The Joint Apparel Association Forum (JAAF) has urged the Sri Lankan government to adopt a dedicated, ministry-level architecture for Free Trade Agreement negotiations, citing Vietnam’s transformation of trade policy into a 250 percent apparel export expansion.
In an analysis published Sunday, JAAF said Vietnam’s apparel exports grew from US$13 billion to US$45 billion over the past 15 years, while Sri Lanka’s grew just 58 percent — from US$3.4 billion to US$5.4 billion. Vietnam’s apparel exports are projected to reach US$46 billion in 2025, with the sector running a US$21 billion trade surplus.
Vietnam now has 19 bilateral and multilateral FTAs covering around 60 economies, JAAF said. The network includes the Comprehensive and Progressive Agreement for Trans-Pacific Partnership (CPTPP), the EU-Vietnam FTA, the Regional Comprehensive Economic Partnership (RCEP) and bilateral deals with the United Kingdom, Israel and the UAE. Vietnam’s trade openness has reached 184 percent of GDP compared with Sri Lanka’s 50-55 percent.
“Vietnam’s negotiation architecture is highly centralized, technically strong, and politically empowered,” JAAF said, noting that Vietnam’s chief trade negotiator sits at deputy-minister level and leads specialised multi-ministry teams.
JAAF’s three core recommendations are that Sri Lanka establish a full-time dedicated resource for FTA identification and negotiation, prioritise agreements with markets that can drive strategic investment alongside export access, and elevate the negotiator role to a politically empowered position.
The analysis lands as Sri Lanka’s apparel sector — which employs about 350,000 people and accounts for 40.7 percent of merchandise exports — faces uncertainty over its U.S. tariff status following the April 2025 reciprocal tariffs.

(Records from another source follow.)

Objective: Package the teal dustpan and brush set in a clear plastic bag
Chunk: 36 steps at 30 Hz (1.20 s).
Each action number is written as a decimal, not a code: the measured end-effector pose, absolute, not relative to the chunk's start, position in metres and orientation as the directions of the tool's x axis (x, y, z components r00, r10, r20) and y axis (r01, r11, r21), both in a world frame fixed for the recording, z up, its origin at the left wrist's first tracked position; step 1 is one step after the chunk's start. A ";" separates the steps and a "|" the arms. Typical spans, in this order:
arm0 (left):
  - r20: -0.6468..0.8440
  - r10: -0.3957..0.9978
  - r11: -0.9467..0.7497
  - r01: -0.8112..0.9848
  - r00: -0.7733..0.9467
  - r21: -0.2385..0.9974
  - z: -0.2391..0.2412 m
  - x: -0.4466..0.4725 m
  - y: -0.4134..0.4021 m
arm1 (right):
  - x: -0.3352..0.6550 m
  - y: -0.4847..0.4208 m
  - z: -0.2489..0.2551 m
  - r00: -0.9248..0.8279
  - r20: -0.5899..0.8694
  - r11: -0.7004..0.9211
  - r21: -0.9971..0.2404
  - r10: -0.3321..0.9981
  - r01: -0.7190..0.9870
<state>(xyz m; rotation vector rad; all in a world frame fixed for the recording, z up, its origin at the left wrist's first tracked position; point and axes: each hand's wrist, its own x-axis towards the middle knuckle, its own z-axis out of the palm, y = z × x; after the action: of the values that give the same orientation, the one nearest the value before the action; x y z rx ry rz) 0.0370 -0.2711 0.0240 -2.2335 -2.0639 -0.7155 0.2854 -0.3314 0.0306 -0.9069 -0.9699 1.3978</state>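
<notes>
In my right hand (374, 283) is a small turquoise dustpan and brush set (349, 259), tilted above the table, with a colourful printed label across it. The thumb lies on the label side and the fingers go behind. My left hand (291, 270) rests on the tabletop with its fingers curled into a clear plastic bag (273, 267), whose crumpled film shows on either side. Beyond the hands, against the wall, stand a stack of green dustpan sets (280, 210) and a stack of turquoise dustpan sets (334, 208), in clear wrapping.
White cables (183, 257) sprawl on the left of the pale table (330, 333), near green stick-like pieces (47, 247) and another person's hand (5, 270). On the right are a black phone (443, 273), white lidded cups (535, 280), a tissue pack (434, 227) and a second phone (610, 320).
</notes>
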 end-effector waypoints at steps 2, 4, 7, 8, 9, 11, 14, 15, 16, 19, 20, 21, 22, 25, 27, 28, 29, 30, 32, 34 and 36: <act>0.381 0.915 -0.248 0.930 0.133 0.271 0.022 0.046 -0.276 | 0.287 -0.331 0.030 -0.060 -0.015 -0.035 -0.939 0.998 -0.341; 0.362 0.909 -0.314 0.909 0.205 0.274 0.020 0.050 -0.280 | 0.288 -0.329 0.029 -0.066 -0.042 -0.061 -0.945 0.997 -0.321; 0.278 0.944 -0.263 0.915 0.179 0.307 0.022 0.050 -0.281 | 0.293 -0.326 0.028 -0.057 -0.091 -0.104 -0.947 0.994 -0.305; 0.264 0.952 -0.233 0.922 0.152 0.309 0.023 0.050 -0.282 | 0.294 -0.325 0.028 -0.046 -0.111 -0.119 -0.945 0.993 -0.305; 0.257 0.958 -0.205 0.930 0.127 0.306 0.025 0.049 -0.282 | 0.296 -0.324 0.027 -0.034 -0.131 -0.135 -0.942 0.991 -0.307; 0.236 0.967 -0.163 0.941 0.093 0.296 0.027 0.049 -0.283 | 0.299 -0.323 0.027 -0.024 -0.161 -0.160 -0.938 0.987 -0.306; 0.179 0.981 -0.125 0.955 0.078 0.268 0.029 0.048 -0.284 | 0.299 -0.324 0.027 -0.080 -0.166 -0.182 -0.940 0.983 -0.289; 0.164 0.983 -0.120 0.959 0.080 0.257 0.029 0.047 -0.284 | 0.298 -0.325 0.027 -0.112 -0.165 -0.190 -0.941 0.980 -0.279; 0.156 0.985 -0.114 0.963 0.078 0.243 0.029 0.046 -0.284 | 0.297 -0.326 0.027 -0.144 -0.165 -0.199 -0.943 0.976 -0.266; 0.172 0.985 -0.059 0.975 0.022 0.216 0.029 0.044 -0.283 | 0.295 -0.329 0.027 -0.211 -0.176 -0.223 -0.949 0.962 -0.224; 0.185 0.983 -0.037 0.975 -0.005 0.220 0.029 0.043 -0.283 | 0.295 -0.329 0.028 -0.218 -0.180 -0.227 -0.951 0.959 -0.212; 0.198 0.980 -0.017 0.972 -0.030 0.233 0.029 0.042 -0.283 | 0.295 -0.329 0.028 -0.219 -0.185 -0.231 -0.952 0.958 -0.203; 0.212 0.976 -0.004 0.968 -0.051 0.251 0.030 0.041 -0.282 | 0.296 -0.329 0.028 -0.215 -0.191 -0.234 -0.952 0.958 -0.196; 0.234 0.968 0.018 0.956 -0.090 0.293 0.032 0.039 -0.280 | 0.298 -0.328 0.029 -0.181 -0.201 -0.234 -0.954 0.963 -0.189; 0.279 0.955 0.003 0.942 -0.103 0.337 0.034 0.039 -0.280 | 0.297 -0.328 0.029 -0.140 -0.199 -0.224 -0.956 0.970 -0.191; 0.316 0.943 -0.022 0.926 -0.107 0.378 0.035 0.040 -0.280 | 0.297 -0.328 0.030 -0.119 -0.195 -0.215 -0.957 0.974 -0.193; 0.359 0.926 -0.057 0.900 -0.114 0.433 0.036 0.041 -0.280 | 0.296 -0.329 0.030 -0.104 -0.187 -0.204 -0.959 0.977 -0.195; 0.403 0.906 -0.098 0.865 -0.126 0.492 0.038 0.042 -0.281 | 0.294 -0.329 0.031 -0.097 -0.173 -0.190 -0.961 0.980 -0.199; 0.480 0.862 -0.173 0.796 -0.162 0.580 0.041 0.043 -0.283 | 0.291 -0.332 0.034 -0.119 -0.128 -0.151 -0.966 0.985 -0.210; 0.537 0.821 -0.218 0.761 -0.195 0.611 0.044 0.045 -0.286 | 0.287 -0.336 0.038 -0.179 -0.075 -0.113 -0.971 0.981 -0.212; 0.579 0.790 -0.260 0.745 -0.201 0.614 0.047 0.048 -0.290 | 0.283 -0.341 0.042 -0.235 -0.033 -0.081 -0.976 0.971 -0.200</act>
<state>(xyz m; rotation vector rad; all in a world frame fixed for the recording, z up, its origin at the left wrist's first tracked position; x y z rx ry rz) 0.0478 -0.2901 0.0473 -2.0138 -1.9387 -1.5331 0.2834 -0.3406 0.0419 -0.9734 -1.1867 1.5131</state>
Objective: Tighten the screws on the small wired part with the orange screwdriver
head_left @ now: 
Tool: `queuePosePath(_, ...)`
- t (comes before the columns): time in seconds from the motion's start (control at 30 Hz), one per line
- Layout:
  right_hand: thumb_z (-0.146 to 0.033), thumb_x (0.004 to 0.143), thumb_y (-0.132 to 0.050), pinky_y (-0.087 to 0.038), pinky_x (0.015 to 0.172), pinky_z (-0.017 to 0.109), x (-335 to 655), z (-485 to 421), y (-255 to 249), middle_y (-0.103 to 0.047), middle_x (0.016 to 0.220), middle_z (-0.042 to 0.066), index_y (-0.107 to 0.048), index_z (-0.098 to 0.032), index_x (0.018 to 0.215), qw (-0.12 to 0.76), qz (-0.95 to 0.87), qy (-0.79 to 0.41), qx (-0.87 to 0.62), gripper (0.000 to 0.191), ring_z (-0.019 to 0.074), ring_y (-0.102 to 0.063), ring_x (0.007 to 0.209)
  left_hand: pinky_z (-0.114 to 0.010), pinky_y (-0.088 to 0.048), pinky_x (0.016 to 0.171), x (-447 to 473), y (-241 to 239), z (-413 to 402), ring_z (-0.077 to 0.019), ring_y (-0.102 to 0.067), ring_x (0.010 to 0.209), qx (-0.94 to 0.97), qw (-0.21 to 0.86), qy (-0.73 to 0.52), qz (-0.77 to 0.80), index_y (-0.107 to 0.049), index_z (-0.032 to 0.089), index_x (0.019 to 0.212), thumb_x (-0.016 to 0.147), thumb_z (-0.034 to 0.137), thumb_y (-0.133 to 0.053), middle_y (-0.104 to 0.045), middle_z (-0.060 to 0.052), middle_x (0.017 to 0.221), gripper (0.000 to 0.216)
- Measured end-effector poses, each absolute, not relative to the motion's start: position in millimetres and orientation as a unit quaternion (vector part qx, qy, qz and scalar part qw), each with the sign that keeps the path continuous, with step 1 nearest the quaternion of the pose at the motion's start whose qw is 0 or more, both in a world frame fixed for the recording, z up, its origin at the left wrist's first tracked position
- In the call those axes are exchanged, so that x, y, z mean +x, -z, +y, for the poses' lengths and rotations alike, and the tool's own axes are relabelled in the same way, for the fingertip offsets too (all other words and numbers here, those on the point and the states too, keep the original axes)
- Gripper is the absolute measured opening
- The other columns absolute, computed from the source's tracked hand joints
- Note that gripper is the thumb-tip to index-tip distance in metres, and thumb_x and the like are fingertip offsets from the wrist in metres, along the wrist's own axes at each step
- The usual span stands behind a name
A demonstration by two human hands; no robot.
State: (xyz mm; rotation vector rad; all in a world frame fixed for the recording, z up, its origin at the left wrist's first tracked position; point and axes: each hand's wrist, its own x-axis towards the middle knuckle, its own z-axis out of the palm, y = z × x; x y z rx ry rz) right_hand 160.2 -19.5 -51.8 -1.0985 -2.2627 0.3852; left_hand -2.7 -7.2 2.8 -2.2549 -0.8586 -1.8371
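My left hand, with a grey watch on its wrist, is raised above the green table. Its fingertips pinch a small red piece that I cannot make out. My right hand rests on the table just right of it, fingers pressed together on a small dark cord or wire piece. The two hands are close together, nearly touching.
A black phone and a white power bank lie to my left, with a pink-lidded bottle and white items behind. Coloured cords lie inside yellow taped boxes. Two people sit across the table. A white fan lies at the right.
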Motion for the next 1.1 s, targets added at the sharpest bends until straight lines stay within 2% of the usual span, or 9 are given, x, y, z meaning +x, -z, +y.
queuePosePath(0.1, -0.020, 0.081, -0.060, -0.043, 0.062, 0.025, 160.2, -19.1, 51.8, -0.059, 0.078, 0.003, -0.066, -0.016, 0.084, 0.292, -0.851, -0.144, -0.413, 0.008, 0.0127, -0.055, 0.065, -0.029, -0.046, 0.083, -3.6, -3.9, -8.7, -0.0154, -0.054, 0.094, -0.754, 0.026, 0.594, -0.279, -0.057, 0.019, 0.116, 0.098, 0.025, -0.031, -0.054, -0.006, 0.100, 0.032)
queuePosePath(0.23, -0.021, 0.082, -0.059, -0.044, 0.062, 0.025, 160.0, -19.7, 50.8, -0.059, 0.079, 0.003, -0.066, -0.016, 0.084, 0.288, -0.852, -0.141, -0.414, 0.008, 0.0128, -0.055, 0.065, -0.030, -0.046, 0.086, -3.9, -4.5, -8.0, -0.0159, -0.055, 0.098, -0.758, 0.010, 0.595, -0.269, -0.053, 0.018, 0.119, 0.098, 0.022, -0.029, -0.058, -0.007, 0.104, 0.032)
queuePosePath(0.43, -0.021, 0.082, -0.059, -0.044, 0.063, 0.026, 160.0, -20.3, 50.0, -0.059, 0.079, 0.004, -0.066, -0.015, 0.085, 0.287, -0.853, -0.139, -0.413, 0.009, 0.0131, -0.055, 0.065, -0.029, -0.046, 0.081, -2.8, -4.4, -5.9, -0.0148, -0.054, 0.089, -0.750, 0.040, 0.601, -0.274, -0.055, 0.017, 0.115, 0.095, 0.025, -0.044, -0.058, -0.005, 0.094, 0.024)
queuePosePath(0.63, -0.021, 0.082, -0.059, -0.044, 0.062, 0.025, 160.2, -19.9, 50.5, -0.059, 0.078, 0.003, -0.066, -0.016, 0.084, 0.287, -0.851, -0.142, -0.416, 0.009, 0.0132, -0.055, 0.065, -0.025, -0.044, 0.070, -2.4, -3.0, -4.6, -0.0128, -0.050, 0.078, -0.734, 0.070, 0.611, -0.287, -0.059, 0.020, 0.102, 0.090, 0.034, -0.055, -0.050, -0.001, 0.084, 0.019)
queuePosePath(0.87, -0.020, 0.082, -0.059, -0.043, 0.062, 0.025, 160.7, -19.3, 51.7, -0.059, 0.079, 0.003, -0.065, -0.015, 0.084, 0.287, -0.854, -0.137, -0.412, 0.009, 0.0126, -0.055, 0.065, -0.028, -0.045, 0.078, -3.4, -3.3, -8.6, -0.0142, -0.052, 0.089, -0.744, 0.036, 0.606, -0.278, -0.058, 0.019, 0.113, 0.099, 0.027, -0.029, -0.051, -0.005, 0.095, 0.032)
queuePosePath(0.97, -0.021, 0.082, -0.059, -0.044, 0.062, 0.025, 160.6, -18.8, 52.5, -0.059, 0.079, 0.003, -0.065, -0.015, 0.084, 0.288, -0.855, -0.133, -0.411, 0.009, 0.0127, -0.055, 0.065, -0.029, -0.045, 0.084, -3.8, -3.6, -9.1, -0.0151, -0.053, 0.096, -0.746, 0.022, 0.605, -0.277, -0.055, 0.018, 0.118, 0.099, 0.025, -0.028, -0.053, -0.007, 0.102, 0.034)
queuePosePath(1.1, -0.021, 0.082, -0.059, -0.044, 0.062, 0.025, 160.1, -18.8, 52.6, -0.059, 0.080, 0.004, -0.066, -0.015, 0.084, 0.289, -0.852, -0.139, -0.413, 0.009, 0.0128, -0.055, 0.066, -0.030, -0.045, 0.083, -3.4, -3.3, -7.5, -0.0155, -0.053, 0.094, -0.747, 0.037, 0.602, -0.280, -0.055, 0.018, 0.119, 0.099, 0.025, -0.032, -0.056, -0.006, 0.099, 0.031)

Vietnam has reached a separate agreement with Washington on concessionary tariff rates, JAAF noted, while Sri Lanka has not.
The forum cited Japan as an example of layered access: “where Japan imports apparel from Vietnam, there are not one, but three separate trade agreements between the two countries ensuring a free flow of trade.” JAAF said Sri Lanka could not simply replicate Vietnam’s playbook but must align trade access with investment readiness, infrastructure, skills and sustainability to move up the value chain.
The analysis comes alongside the EU and UNIDO’s recent €7.56 million net-zero apparel initiative and broader concerns about March goods export declines in the apparel and tea sectors.